La Banque d’Angleterre prendra le relais jeudi, avec un statu quo privilégié par les investisseurs, avant une Banque du Japon pour laquelle les anticipations penchent en faveur d’un relèvement des taux vendredi.
Le retour de l’inflation énergétique replace donc les banques centrales dans une position plus délicate. Elles doivent contenir les prix sans provoquer un durcissement excessif des conditions financières.
Pour le Maroc, le prochain rendez-vous sera celui de Bank Al-Maghrib le 22 septembre. Plusieurs observateurs privilégient un statu quo sur le taux directeur, actuellement fixé à 2,25%.
Les taux domestiques restent globalement stables et l’inflation marocaine demeure jusqu’ici contenue. Le contexte a néanmoins évolué depuis la réunion de juin : le Brent a franchi les 100 dollars, les taux internationaux se sont tendus et la Fed pourrait avoir relevé ses taux moins d’une semaine avant le Conseil de BAM.
AFI observait déjà récemment quelques tensions sur le marché obligataire, liées notamment aux besoins plus importants du Trésor, et considère la réunion du 22 septembre comme un rendez-vous important pour la visibilité sur les taux au quatrième trimestre.
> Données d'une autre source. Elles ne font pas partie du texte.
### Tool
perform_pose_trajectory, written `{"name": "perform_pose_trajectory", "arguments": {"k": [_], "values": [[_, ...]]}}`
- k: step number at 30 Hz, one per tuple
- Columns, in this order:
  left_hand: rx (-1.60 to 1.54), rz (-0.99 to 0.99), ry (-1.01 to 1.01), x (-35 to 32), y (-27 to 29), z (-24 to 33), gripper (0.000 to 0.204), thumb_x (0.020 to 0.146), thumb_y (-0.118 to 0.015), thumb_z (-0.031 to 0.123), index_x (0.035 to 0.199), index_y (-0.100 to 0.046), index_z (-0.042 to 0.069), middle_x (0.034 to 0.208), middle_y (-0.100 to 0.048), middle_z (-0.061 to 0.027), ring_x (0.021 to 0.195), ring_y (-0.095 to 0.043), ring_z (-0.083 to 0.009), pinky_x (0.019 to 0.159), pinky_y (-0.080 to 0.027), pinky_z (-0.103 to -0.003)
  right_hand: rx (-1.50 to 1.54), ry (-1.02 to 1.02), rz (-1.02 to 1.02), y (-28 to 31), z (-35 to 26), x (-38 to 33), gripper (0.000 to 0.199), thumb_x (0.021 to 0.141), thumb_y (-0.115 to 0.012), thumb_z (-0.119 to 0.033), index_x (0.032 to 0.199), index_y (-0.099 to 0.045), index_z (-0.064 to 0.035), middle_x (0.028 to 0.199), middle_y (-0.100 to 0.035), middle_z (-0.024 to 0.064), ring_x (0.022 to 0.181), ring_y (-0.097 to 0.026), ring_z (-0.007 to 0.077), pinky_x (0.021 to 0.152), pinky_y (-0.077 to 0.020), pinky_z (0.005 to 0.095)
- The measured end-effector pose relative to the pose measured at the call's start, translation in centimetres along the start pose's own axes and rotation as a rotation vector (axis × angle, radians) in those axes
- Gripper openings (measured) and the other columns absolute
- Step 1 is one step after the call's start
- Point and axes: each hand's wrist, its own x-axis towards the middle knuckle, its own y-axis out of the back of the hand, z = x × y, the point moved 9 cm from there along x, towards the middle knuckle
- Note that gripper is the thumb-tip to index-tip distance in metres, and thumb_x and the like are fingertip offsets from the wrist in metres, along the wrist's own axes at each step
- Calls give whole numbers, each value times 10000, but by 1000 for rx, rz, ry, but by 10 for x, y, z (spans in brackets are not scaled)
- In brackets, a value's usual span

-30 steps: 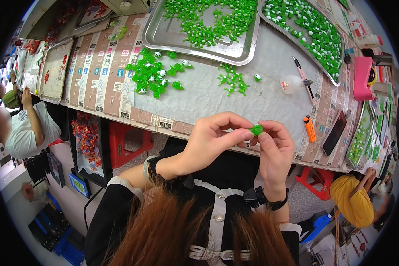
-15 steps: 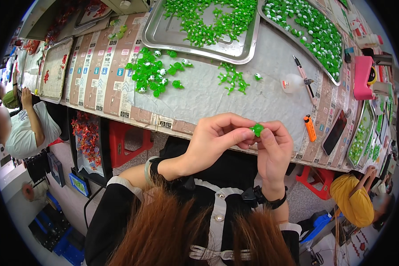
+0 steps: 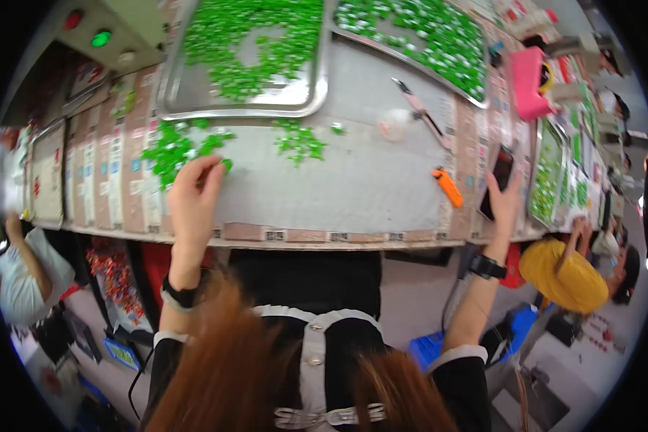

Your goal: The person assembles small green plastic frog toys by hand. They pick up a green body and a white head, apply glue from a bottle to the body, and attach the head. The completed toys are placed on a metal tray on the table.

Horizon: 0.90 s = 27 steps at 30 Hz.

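Observation:
My left hand [image 3: 195, 201] is over the near right side of a heap of small green plastic figures [image 3: 167, 160] with white eye-like balls. Its thumb and fingers are curled together; whatever is between them, if anything, is hidden and blurred. One green piece [image 3: 227, 165] shows just beside the fingertips. Off to the right, my right hand [image 3: 505, 204] is open, thumb and fingers apart, at the near right part of a dark phone [image 3: 502, 173]. Whether it touches the phone I cannot tell. Several green pieces without eyes [image 3: 299, 144] lie mid-table, beside a single eyed piece [image 3: 337, 128].
Two metal trays of green parts stand at the back, one left [image 3: 315, 101] and one right [image 3: 475, 97]. An orange cutter [image 3: 448, 189], a pen-like tool [image 3: 428, 119] and a pink holder [image 3: 529, 86] are on the right. People sit at both sides; one wears a yellow top [image 3: 565, 273].
My hands were together holding a green piece; now they are apart. The left went to the heap, the right to the phone. The view has shifted, so the table sits further left.

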Motion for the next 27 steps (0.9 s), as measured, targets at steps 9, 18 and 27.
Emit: {"name": "perform_pose_trajectory", "arguments": {"k": [9, 18, 27], "values": [[21, -112, -237, -7, -35, 45, 169, 695, -556, 60, 861, -547, 31, 758, -529, -102, 700, -509, -231, 611, -412, -311, 182, -126, -72, -20, 20, 2, 717, 605, -622, -433, 1158, -378, -46, 1069, -442, 247, 1005, -413, 361, 869, -304, 390], [306, -157, -393, -6, -87, 69, 175, 668, -591, 117, 808, -541, 24, 769, -530, -108, 719, -513, -271, 628, -414, -333, -25, 90, 22, 17, -39, -6, 705, 665, -600, -336, 1173, -298, 48, 1123, -396, 245, 1049, -382, 338, 886, -291, 382], [32, -299, -59, -6, -87, 50, 102, 746, -518, 78, 820, -544, 14, 721, -556, -80, 628, -538, -150, 557, -420, -253, 907, 280, -342, 12, -227, -62, 826, 634, -665, -179, 1266, -146, -63, 1184, -334, 175, 1042, -382, 243, 835, -344, 334]]}}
Le statu quo reste compatible avec cette configuration, mais le communiqué et les nouvelles projections de Bank Al-Maghrib sur l’inflation, la croissance et l’environnement énergétique seront particulièrement suivis.
6/ LE MARCHÉ A ENCORE DES ARGUMENTS. ILS VONT ÊTRE MIS À L’ÉPREUVE
La correction des trois dernières semaines reste limitée, les volumes donnent des signes de reprise, les valorisations se sont détendues et les premières publications montrent que plusieurs entreprises continuent à améliorer leurs bénéfices ou leur bilan. TAQA Morocco ajoute ce lundi un argument supplémentaire avec un résultat net en hausse, une dette en baisse et un investissement en forte progression malgré le recul des revenus.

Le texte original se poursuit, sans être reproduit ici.